Thursday nite, July 12 – I think I came to the brink of death and back again. The most intense two hours, well actually just one hour of bad intensity, of my life.
so depending on how you look at it – I either had the longest labor on the planet (starting in week 32 when i started having weird contractions), or one of the shortest. Either way, 9:30 pm thursday nite laying in bed reading a Stephen King novel was my first sign of questioning that something was starting, and at 11:42 pm that same nite I was holding my baby girl, Kaylen Hope.
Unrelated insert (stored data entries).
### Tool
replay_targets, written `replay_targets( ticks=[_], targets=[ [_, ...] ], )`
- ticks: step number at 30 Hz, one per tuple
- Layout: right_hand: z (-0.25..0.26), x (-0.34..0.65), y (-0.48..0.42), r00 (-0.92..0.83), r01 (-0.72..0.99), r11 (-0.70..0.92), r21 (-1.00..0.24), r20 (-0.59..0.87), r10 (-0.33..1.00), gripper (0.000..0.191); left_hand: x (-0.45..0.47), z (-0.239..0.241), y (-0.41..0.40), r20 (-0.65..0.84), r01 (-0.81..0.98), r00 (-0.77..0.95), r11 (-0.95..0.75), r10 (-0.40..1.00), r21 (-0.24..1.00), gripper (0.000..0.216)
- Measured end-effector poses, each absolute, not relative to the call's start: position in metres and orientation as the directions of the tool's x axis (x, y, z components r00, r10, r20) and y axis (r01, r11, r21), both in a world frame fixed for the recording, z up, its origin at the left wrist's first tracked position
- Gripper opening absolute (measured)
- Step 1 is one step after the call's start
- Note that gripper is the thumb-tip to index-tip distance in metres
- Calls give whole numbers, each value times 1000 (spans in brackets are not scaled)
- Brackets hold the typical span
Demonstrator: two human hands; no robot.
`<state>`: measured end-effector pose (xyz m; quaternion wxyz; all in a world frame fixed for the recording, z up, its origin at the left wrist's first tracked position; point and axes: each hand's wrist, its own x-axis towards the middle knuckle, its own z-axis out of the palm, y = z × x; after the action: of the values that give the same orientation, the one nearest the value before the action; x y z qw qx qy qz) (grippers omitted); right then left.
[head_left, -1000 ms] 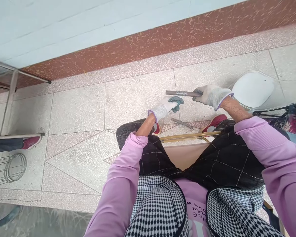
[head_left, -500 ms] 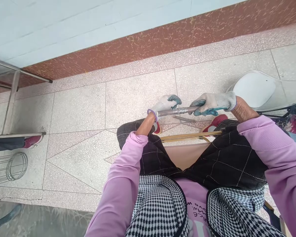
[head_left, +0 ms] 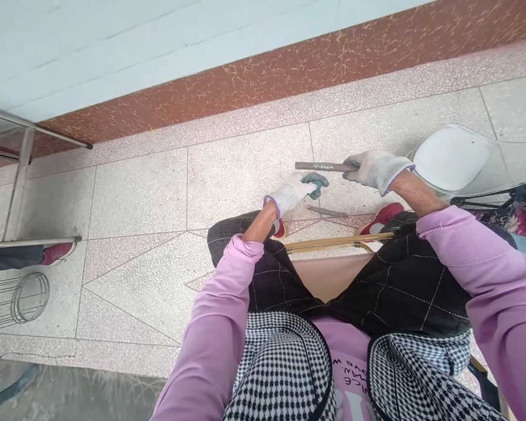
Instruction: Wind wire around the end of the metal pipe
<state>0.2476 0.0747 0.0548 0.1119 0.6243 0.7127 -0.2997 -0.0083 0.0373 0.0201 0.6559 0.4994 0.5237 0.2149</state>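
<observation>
While the person sits with knees apart over a speckled floor, the scene runs from biggest to smallest as follows.

Floor: pale terrazzo tiles [head_left: 241,175] with thin joint lines, bordered at the far side by a reddish skirting band [head_left: 263,76] below a light wall.
Person: seated, pink sleeves, dark checked trousers, a houndstooth garment at the bottom edge; red shoes show near both feet.
White basin: a pale tub-like vessel [head_left: 451,155] on the floor at the right, just beyond the right forearm.
Seat: a tan seat panel [head_left: 324,275] with a thin brass-coloured frame rail between the thighs.
Wire frame: a round wire cage [head_left: 17,298] lying at the far left, well apart from the hands.
Another person: a red shoe [head_left: 55,251] and trouser leg at the left edge, under a metal rail.
Right hand: gloved [head_left: 374,166], closed around the right end of the metal rod, holding it level above the floor.
Left hand: gloved [head_left: 300,188], fingers curled loosely with dark-coated tips, just below the rod's middle and not touching it; whether it grips anything cannot be told.
Metal rod: a grey bar [head_left: 322,166] with a band of shiny wire wound at its middle, jutting left from the right hand.
Flat tool: a slim grey metal piece [head_left: 326,211] lying on the floor beneath the hands, near the right shoe.
</observation>
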Motion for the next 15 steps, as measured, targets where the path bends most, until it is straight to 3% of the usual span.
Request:
replay_targets(
  ticks=[4,7,9,12,15],
  targets=[
    [73,243,65,-158,860,-137,-491,-511,845,33,-9,19,39,-431,178,400,393,809,902,4],
    [76,243,60,-154,651,-289,-702,-495,855,27,-7,16,41,-416,148,416,391,809,908,8],
    [78,246,58,-195,490,-335,-805,-476,858,35,-7,13,42,-409,136,421,390,810,911,13],
    [84,253,56,-374,341,-359,-869,-475,796,58,-8,11,44,-403,134,413,383,817,914,17],
    [86,259,50,-582,436,-317,-842,-533,614,68,-13,13,47,-404,153,394,374,826,915,17]
  ],
)
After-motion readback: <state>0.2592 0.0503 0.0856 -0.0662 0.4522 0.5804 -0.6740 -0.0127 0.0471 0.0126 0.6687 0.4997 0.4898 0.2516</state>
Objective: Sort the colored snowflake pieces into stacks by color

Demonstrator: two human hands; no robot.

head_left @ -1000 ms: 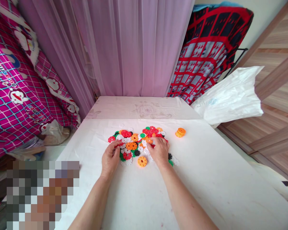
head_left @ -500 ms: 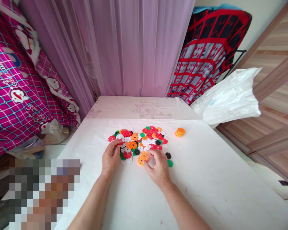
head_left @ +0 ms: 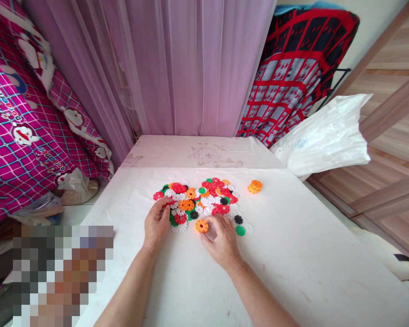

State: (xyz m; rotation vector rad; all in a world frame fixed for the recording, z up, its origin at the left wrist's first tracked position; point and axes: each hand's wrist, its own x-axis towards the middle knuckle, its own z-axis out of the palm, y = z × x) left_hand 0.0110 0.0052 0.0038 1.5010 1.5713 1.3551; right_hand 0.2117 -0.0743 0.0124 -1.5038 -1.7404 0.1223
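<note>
A pile of flat snowflake-shaped plastic discs [head_left: 204, 200] in red, orange, white, green and black lies on the white table [head_left: 293, 254]. My right hand [head_left: 221, 238] pinches an orange disc [head_left: 201, 225] at the pile's near edge. My left hand [head_left: 157, 222] rests curled at the pile's left side, its fingertips on a red disc there; whether it grips that disc I cannot tell. A small stack of orange discs [head_left: 255, 186] sits apart to the right of the pile.
A pink curtain [head_left: 190, 68] hangs behind the table. A pink patterned blanket [head_left: 20, 127] is at the left, a red and black one [head_left: 293, 77] at the back right. A white plastic bag [head_left: 327, 136] lies by the table's right far corner.
My right hand drew back from the pile's right side toward me and now pinches an orange disc at the near edge. My left hand has barely moved.
</note>
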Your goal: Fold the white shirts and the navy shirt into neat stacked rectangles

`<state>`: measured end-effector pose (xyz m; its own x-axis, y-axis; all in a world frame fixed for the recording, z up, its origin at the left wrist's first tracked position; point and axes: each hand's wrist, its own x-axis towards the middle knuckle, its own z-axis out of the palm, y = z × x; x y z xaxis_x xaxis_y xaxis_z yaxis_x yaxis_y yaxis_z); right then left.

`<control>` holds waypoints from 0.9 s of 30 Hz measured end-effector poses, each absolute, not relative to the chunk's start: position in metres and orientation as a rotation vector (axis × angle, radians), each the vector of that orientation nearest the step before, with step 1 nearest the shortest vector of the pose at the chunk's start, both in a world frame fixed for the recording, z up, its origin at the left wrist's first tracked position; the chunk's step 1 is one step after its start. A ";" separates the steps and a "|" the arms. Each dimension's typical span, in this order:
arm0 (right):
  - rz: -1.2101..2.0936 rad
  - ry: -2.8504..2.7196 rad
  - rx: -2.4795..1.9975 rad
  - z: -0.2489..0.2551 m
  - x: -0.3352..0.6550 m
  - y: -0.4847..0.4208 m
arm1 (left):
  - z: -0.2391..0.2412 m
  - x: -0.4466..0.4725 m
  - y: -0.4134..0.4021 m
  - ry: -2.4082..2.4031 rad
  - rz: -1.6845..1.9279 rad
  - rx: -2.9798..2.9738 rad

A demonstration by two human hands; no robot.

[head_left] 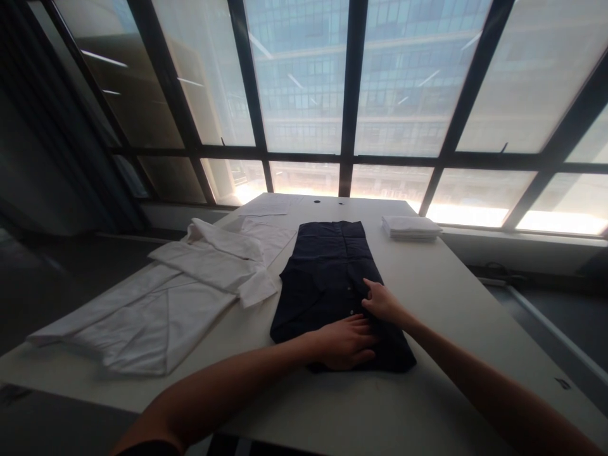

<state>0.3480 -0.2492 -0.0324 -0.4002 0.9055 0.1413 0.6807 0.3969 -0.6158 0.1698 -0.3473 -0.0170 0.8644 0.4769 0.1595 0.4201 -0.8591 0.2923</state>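
A dark navy shirt [327, 272] lies on the white table in front of me, folded into a long panel, with small pale buttons along its front. My left hand [346, 342] rests flat on the near part of the shirt, fingers spread over the cloth beside the buttons. Just beyond it, at the shirt's right side, is my right hand [382, 301]. Its index finger reaches out over the fabric while the other fingers curl in at the cloth by the button line. The exact grip there is partly hidden.
White garments [190, 291] lie spread over the left half of the table [441, 329]. A neat stack of folded white cloth [411, 228] sits at the far right. Flat white sheets [266, 206] lie at the far left. Large windows [304, 76] stand behind the table.
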 end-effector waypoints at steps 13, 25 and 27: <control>0.348 -2.165 -1.221 -0.043 0.369 -0.239 | -0.008 0.167 -0.340 1.187 0.888 2.580; 0.239 -2.505 -1.359 -0.069 0.372 -0.224 | -0.021 0.168 -0.335 0.648 0.458 2.814; 0.237 -2.489 -1.391 -0.068 0.374 -0.221 | -0.020 0.166 -0.334 0.622 0.377 2.791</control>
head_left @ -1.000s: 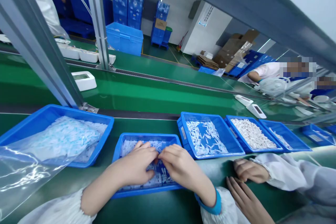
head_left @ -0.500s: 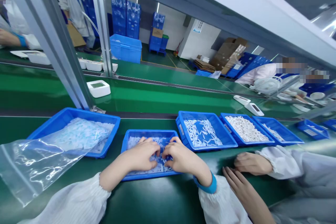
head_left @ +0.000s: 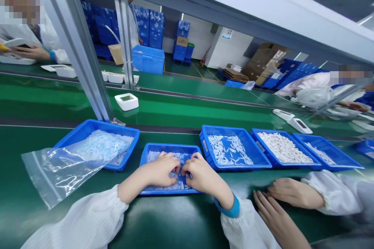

It started that morning when we had to wake up early to get to the ped’s office in time for Karissa’s X-rays to confirm WHAT, if anything, she had swallowed the day before, and to make sure it was not lodged somewhere bad. Of course I got the obligatory calls from the family wanting a progress check on contrax and how I was feeling and whatnot. And not a SINGLE THING. Not even my usual Braxton Hicks warm up crampy contractions in the morning like I have had for the past month and a half! I felt a little down in the dumps, but resigned to the fact that she was just going to be here in her own sweet time, and that that could be another week or so. It was hot on thursday, and as usual, I was just unmotivated to do ANYTHING. I got some work done, did the bare maintenance housework, then just watched the girls swim. I think I even got a little nap in when they did…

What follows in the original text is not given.